Ruach provides new visual artist residencies throughout community | Wisconsin Jewish Chronicle

Ruach provides new visual artist residencies throughout community

“It Could Always be Worse” is one of the titles given to a classic Yiddish folktale.

It also was the name of the puppet show that nine residents and staff members of the Sarah Chudnow Campus: A Senior Living Community in Mequon staged for residents and guests this past Friday, under the direction of Jeffrey Holub of the Mask and Puppet Theater.

In an interview, Holub explained that about 30 people at the SCC and the Chai Point Senior Living Apartment Complex have been working on this endeavor.

“My idea was to make this a collaborative project,” he said. Different individuals performed different tasks, including helping make the puppets, sewing the curtains for the stage that Holub made, provide voices for the puppets in the show.

“Everybody contributes to the whole and all take the credit…. This has been great fun … and they enjoy it as well,” said Holub.

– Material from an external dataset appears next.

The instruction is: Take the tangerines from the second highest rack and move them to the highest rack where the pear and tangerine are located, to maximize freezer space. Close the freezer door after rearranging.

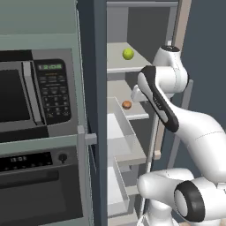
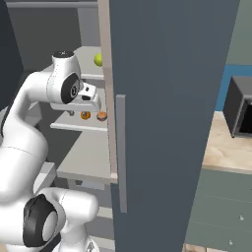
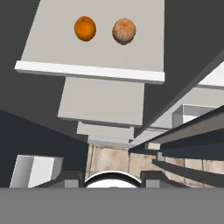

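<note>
Two tangerines (image 3: 85, 28) sitting untouched on the second highest rack (image 3: 92, 65); approaching for first pickup, needing descent onto one fruit; tool (image 2: 93, 101) state impossible to tell.

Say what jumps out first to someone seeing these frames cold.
The white arm reaching into the open freezer, its hand up at the second highest rack. On that rack two tangerines sit side by side, apart, one bright orange and one duller. One level higher, the yellow-green pear sits on the highest rack.
</note>
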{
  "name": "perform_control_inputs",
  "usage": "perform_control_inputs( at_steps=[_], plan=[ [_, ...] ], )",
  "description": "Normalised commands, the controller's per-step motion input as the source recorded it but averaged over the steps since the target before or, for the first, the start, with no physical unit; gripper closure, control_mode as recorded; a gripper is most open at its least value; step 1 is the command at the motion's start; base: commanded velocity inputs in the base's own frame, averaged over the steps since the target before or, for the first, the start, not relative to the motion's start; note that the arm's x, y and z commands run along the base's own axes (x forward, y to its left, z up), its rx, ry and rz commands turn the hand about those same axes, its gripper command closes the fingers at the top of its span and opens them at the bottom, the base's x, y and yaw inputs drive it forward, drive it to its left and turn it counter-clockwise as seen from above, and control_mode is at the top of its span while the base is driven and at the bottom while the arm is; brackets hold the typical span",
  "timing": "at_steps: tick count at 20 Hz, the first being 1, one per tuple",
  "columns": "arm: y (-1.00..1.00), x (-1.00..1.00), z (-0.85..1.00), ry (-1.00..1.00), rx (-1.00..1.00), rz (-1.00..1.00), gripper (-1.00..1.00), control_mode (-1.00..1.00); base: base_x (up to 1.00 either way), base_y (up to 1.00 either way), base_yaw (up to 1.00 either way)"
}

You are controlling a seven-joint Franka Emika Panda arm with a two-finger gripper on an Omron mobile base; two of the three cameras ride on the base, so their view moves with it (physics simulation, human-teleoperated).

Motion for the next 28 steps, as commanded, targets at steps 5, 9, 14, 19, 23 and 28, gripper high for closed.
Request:
perform_control_inputs(
  at_steps=[5,9,14,19,23,28],
  plan=[
    [0.0,0.0,0.0,0.0,0.0,0.0,-1.0,1.0,-0.19,0.17,0.04],
    [0.0,0.0,0.0,0.0,0.0,0.0,-1.0,1.0,-0.31,0.01,0.16],
    [0.0,0.0,0.0,0.0,0.0,0.0,-1.0,1.0,-0.35,-0.27,0.11],
    [0.0,0.0,0.0,0.0,0.0,0.0,-1.0,1.0,-0.16,-0.33,0.14],
    [0.0,0.0,0.0,0.0,0.0,0.0,-1.0,1.0,0.2,-0.31,0.2],
    [0.0,0.0,0.0,0.0,0.0,0.0,-1.0,1.0,0.48,-0.18,0.32]
  ],
)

This project is one of a series of Visual Arts Residencies that Ruach, Inc., the Milwaukee Jewish arts and music initiative, has organized for 2008.

As Ruach’s executive director, Joshua Richman, explained in a telephone interview, Ruach seems to be most often associated with its music offerings in the community since the organization began about three years ago.

However, visual art also “has been a significant component since the beginning,” Richman said. The Visual Arts Residencies are simply an “evolution” of the organization’s efforts to “cater to agencies that might be underserved in arts programming,” he said.

The project involves four local artists who work with agencies such as the Coalition for Jewish Learning (the education program of the Milwaukee Jewish Federation), The Academy (Hillel), the Harry & Rose Samson Family Jewish Community Center, Torah Academy of Milwaukee and Yeshiva Elementary School, as well as the Sarah Chudnow Campus and Chai Point.

“They are going out to a broad spectrum of different agencies,” working with people “from toddlers to senior citizens, teaching them and producing lasting works of art in a variety of media,” said Richman.

Holub said he is working with the three day schools mentioned above — The Academy, TAM and YES — on more elaborate shows, with performance dates not yet determined.

The three other artists work in a variety of media.

Grafton artist Sally Duback works in handcrafted paper, among other media, and she has collaborated with Holub in the puppet shows.

Milwaukeean Pessa Kayla Finn works in collage, repousse, ceramics and fabric printing, among other media, and is “an accomplished educator with whom Ruach has been familiar for some time,” said Richman.

Finally, Mequon metal artist Seth Tyler rounds out the list. Projects for his residency include working with TAM students to sculpt metal roses that will become permanent items at the new TAM facility, which is now being constructed in Glendale, Richman said.

The artists began their various residencies in February. Richman said that not only have the artists “gone beyond the call of duty in serving Ruach and the agencies,” but they also “have really collaborated and networked among themselves and have formed what we think will be lasting collaborations and friendships with each other.”

As a result of that, Ruach is working on involving the artists in “a collaborative summertime residency,” with details still being planned.

The Ruach Visual Arts Residencies are funded by the Mary Nohl Fund of the Greater Milwaukee Foundation and the Jewish Community Foundation, the endowment development program of the Milwaukee Jewish Federation, among others.